In your reply, reproduce the lines from the first one below to the line containing "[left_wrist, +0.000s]", inclusive, exactly as they stand.

**RECORDS SUPPLIED**
────────
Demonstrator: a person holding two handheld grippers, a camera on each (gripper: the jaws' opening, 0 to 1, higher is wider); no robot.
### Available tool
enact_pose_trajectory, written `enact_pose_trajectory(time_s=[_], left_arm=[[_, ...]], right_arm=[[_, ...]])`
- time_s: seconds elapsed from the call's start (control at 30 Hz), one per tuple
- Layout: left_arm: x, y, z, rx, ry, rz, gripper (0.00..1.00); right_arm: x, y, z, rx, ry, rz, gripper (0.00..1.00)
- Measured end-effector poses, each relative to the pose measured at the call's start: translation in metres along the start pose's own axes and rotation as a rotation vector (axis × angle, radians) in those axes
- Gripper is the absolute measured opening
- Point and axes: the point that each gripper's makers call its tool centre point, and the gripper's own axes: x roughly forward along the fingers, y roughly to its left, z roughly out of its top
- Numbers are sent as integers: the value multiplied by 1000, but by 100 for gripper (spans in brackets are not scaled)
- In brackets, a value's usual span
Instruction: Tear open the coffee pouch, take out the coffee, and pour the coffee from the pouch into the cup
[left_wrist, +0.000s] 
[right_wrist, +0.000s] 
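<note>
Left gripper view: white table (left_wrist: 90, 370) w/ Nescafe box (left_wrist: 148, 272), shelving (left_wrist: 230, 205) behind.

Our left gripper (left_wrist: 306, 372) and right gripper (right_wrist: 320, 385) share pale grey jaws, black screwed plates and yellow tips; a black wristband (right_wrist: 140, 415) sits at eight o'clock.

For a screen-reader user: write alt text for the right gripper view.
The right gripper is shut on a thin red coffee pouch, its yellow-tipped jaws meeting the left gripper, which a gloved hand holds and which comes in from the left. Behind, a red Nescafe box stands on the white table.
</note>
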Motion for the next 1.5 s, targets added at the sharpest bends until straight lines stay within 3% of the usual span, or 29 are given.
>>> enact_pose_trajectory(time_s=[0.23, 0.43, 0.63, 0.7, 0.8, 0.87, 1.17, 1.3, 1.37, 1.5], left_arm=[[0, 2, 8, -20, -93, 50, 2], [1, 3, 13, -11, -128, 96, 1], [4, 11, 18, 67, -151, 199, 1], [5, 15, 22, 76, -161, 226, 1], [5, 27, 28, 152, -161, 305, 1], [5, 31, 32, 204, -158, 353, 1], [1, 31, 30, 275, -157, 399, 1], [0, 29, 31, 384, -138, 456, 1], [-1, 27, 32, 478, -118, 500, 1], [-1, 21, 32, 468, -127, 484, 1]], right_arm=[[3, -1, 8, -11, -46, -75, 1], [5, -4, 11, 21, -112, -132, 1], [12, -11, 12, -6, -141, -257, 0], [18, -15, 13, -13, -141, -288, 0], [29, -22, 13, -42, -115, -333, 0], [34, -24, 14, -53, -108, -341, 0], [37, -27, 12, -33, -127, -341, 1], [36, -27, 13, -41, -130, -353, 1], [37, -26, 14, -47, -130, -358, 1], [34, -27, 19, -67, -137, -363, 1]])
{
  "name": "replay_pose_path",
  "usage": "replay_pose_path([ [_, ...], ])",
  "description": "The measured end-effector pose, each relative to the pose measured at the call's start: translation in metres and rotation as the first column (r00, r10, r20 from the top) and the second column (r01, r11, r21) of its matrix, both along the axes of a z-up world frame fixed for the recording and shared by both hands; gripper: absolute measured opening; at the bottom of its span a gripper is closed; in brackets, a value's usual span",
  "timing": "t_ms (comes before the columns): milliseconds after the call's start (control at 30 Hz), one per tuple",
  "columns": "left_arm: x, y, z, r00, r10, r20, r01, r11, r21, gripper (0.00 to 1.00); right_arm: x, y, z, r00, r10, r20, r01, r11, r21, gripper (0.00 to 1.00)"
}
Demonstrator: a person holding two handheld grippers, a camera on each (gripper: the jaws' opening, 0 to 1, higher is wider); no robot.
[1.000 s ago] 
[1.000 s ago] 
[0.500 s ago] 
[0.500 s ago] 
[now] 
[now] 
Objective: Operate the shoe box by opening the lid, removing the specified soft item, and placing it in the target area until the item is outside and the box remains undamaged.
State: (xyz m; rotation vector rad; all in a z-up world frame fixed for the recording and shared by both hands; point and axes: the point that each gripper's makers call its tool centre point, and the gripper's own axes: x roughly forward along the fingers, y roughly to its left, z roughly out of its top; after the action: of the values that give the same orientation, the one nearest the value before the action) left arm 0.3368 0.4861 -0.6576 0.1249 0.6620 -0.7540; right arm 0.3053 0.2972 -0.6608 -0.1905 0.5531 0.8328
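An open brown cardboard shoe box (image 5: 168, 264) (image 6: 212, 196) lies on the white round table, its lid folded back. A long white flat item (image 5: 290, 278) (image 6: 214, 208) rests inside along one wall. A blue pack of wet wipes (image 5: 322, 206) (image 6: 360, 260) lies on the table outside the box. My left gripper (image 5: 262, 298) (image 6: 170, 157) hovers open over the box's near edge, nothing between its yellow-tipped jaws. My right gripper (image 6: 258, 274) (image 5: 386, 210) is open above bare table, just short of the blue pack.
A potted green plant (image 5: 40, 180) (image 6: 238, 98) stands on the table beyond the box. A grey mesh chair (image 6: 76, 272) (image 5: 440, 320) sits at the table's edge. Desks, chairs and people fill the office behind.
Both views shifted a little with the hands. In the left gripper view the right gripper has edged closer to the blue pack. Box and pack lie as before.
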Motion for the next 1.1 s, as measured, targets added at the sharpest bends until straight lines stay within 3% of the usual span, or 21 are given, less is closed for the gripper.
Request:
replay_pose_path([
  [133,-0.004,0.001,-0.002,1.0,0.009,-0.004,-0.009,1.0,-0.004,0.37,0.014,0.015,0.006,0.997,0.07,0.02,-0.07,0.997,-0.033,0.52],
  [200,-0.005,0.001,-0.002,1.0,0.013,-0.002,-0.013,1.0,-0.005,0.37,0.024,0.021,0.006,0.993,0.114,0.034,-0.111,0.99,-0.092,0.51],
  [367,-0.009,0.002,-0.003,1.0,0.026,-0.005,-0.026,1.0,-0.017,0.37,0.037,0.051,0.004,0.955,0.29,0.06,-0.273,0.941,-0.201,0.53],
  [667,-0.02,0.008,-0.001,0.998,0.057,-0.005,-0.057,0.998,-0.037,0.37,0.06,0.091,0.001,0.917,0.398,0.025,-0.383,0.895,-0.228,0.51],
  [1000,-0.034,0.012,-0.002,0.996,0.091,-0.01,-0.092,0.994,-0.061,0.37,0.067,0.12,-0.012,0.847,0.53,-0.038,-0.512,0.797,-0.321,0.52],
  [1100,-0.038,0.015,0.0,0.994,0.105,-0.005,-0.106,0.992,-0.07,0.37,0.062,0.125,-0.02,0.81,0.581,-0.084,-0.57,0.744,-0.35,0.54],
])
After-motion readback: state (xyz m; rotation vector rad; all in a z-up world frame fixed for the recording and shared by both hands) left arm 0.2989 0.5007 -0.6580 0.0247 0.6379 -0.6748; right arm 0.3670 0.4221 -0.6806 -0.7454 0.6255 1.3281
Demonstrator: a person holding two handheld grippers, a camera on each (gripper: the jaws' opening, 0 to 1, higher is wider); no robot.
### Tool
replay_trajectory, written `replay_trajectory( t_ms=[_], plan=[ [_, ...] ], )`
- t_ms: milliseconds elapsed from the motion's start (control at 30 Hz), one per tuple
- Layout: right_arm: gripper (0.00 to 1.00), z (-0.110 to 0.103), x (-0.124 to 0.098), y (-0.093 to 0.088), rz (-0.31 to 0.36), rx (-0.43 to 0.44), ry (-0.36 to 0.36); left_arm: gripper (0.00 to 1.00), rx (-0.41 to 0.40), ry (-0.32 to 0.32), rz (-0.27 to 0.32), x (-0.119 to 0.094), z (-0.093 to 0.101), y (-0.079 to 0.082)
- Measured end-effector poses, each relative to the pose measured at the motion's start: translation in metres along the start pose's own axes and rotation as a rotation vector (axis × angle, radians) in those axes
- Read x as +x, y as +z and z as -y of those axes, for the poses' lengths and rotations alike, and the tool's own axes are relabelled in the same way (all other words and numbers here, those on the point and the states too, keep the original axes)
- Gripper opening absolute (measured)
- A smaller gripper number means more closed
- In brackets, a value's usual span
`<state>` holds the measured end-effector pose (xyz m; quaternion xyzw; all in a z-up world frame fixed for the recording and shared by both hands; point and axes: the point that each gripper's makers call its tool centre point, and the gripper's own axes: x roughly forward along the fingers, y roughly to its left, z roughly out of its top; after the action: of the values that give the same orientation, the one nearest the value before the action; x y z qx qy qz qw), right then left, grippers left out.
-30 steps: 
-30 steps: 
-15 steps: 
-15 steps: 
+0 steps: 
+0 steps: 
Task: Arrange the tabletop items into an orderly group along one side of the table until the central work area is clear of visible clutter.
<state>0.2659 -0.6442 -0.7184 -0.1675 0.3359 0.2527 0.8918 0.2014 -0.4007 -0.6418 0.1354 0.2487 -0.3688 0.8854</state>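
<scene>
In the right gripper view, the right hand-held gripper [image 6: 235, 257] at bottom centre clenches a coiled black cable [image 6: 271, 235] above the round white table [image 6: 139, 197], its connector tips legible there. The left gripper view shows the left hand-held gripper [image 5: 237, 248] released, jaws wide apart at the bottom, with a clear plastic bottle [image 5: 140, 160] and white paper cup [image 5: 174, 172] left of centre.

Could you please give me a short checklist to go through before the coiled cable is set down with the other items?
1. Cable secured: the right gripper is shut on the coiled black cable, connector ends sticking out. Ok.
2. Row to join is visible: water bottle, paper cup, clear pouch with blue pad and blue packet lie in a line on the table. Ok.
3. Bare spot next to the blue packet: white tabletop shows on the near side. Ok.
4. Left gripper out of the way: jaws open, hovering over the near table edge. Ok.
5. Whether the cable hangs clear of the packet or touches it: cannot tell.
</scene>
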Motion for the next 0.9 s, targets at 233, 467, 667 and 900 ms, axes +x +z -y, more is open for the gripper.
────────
**ANSWER BELOW**
Demonstrator: a person holding two handheld grippers, a camera on each (gripper: the jaws' opening, 0 to 1, higher is wider); no robot.
### Available tool
enact_pose_trajectory, written `enact_pose_trajectory(time_s=[_], left_arm=[[_, ...]], right_arm=[[_, ...]])`
- time_s: seconds elapsed from the call's start (control at 30 Hz), one per tuple
- Layout: left_arm: x, y, z, rx, ry, rz, gripper (0.00..1.00); right_arm: x, y, z, rx, ry, rz, gripper (0.00..1.00)
- Measured end-effector poses, each relative to the pose measured at the call's start: translation in metres along the start pose's own axes and rotation as a rotation vector (axis × angle, radians) in those axes
- Gripper is the absolute measured opening
- Point and axes: the point that each gripper's makers call its tool centre point, and the gripper's own axes: x roughly forward along the fingers, y roughly to its left, z roughly out of its top
- Numbers are sent as integers: the value multiplied by 1000, but by 100 for gripper (spans in brackets are not scaled)
- In brackets, a value's usual span
Instruction: Tear open the coffee pouch, take out the coffee, and pour the coffee from the pouch into the cup
[left_wrist, +0.000s] 

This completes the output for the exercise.